Mal-logement - Quand les marchands de sommeil investissent les cités pavillonnaires

Les marchands de sommeil ne sévissent pas seulement dans des petits immeubles collectifs dégradés de quartiers urbains en déshérence. Ils ont gagné la banlieue, et même la banlieue pavillonnaire. Les logements indignes se cachent dans des caves, des garages, des cabanes de jardin ou encore des vérandas. Un "business de la misère" que des élus tentent de combattre. Modestement.

C'est un pavillon de Stains (Seine-Saint-Denis) que, de la rue, rien ne distingue d'un autre. Il faut se glisser à l'arrière du jardin, passer sous une tonnelle où grimpent des roses blanches, pour découvrir ce qu'il reste du jardin : trois cabanons d'une dizaine de mètres carrés loués plusieurs centaines d'euros par mois, où l'eau inonde le sol et ronge les murs, avec toilettes et douches communes.
Souvent l'habitat indigne prospère à l'abri des regards : un pavillon découpé, un abri de jardin habité "restent bien plus discrets qu'un immeuble pourri en plein centre-ville", explique Simon Lecoeur, de l'association Habitat Santé Développement. Il en a recensé dans plusieurs communes de banlieue, comme Villejuif et Vitry dans le Val-de-Marne, ou Epinay, Gagny et Drancy en Seine-Saint-Denis.

Extérieur nuit

A Aubervilliers, limitrophe de Paris, Evelyne Yonnet adjointe (PS) au maire, chargée à la fois de la prévention sanitaire, de l'habitat et du mal logement, veut "en finir" avec ce qu'elle appelle un "business" de la misère. "Après guerre, beaucoup de pavillons ont été construits par des Espagnols ou des Italiens, qui sont décédés depuis. De nouveaux acquéreurs les vendent ou les louent à la découpe, pour se faire de l'argent", explique-t-elle. Pour repérer ces pavillons, elle multiplie les "marches le soir en ville". Bouteilles d'urine devant la porte, porte de garage condamnée avec une planche, lumière allumée dans les caves ou encore travaux non déclarés, qu'elle photographie avec son portable, trahissent les lieux suspects. Sous un pavillon, la ville a découvert récemment des caves aménagées où dormaient douze Bangladais sur des lits superposés loués 80 à 150 euros par mois.
"Les moyens, notamment judiciaires, ne correspondent pas aux enjeux", regrette Evelyne Yonnet, qui compte sur le fisc pour traquer les marchands de sommeil qui fraudent la taxe d'habitation ou encaissent des loyers au noir.
L'adjointe au maire devrait par ailleurs se constituer partie civile dans l'affaire d'un marchand de sommeil et de ses trois complices, accusés d'avoir logé des familles d'origine haïtienne dans d'anciens ateliers insalubres et dangereux à Aubervilliers. Les quatre individus  viennent d'être présentés mercredi 5 juin au parquet de Bobigny.
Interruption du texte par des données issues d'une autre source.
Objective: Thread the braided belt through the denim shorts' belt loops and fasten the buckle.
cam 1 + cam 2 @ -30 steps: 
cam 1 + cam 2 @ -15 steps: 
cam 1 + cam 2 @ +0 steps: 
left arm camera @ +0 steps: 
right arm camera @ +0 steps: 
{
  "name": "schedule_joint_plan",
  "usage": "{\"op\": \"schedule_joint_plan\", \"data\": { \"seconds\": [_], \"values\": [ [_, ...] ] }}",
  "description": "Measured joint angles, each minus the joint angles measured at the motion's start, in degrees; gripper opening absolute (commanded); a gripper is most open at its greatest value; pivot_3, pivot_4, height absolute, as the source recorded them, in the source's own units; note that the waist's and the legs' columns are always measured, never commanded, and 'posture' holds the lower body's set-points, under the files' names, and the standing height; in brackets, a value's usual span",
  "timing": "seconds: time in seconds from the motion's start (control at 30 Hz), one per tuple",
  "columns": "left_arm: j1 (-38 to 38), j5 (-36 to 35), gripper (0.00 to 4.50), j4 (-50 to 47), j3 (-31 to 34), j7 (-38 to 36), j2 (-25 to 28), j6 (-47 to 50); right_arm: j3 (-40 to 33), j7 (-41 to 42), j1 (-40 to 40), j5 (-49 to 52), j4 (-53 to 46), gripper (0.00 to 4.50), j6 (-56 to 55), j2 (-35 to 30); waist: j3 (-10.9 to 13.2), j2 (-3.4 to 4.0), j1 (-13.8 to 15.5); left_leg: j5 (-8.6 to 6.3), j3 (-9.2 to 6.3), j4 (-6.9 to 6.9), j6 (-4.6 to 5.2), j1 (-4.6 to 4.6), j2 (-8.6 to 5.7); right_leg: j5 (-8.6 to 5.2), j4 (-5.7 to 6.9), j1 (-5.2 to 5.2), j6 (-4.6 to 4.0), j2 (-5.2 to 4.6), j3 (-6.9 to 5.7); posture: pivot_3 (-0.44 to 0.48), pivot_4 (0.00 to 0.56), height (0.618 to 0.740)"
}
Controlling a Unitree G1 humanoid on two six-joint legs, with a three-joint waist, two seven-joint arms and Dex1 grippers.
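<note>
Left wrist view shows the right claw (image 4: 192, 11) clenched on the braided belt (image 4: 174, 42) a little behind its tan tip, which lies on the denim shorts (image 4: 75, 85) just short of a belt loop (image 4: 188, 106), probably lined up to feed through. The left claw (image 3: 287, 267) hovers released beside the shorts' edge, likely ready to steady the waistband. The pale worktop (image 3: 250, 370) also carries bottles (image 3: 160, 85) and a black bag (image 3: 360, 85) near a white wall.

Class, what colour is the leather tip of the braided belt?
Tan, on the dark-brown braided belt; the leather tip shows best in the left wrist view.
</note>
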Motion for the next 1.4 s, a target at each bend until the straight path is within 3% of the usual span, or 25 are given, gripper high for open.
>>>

Placés sous contrôle judiciaire, ils comparaitront le 4 juillet prochain. Ils sont accusés notamment de "soumission de personnes vulnérables à des conditions d'hébergement contraires à la dignité" et "mise en danger d'autrui" et risquent 10 ans de prison et 300.000 euros d'amende. Le propriétaire, qui dispose d'autres biens immobiliers, était dans le viseur de la municipalité depuis "une dizaine d'années". "Il doit être condamné à de la prison ferme", juge Evelyne Yonnet. La mairie a fait évacuer les lieux le 5 avril 2013, sans pouvoir offrir de relogement aux occupants.

"Murages sauvages"

Difficile aussi pour les maires d'expulser des occupants alors que le relogement est un casse-tête. A Gennevilliers (Hauts-de-Seine), le maire (PC) Jacques Bourgoin organise des "murages sauvages" de pavillons pour empêcher les marchands de sommeil d'installer de nouveaux locataires. Fin mai, une vingtaine d'habitants et d'associatifs se sont réunis pour murer une maison de ville à étage "recoupée en deux, trois puis quatre logements", par "un propriétaire qui se fait comme ça 2.500 euros par mois", selon Jacques Bourgoin. Construite sur la terrasse, une pièce de sept mètres carrés abritait un couple et ses deux enfants. Ils partageaient un lit superposé, pour 400 euros mensuels, avant d'intégrer, finalement, un logement social voisin.
Plus loin de Paris, en Seine-et-Marne, "on constate l'apparition de deux, trois puis quatre boîtes aux lettres au lieu d'une dans des endroits où il reste encore beaucoup de pavillons ouvriers des années 1920", témoigne également Maud Tallet, maire (PC) de Champs-sur-Marne, conseillère générale chargée de l'habitat.